Repository files navigation

Dejima prototype

This project is a prototype for the Dejima data sharing architecture. It uses a Ruby on Rails API as the distributed coordination layer on top of a postgresql database, which is modified with plpgsql & plsh sql triggers to emulate BX behavior.

The prototype uses a very simple example of three peers. A bank, an insurance and the government. These three peers share person registration data: firstname, lastname, birthdate, address and phone number. The government knows about all this data, while the insurance does not know the phone number and the bank does not know the birthdate.The Rails peer code is in the subdirectory "peer" and client code is in the subdirectory "client". Client is very Rails server to pass queries, updates to database and manage global lock. Which type is launched is controlled via the environment variable PEER_TYPE, which takes the values bank, government and insurance. RAILS_ENV=client_development will start the application as a client in the development environment, while RAILS_ENV=peer_development will start it as a peer in the development environment. This is all preconfigured for easy-use in the orchestration file crane.yml. See details further down in How to use.

Prototype setup

The prototype runs completely in docker containers. We used crane for orchestration.

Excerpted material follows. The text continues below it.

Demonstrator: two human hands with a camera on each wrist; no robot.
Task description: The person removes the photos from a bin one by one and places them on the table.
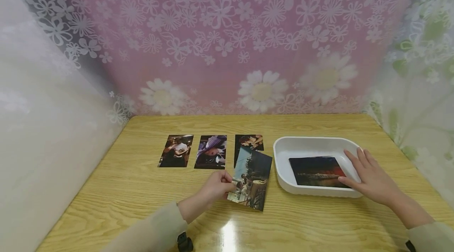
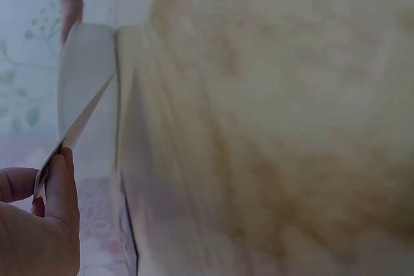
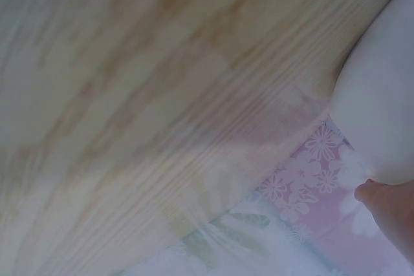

Therefore you need to install:

  • Docker Version >= 1.13
  • Crane Version 3.5.x. the free version is sufficient

Building the docker images

While rebuilding the images is not necessary for regular development (see Configuration below), it is necessary to rebuild the images to modify the installed packages inside the images.

The images are hosted on Dockerhub and can be built locally. The Dockerfile for peer and client is in the root directory. The Dockerfile for the modified postgres database is in docker-postgres/Dockerfile. Both images use the very small alpine base images. A Makefile is provided to easily update the images. Running make build in the project root will rebuild the docker image locally.

How to make demonstration

The project can be easily used with the crane orchestration tool and the provided orchestration file. It provides an easy configuration format for starting docker container.

Simply boot up the peers and possibly clients in seperate shells using the following commands:

crane run bank-peer
crane run bank-client
crane run gov-peer
crane run gov-client
crane run insurance-peer
crane run insurance-client

You do not have to boot all of them. E.g. just running gov-client, gov-peer, bank-client and bank-peer will create a simple dejima network with one dejima group. The client server's only job is to manage global locks on memcached. All insertion or deletion need to be executed through client server for using global lock. After running gov-client, gov-peer, bank-client and bank-peer container, you can check the propagation of insertion by running commands below.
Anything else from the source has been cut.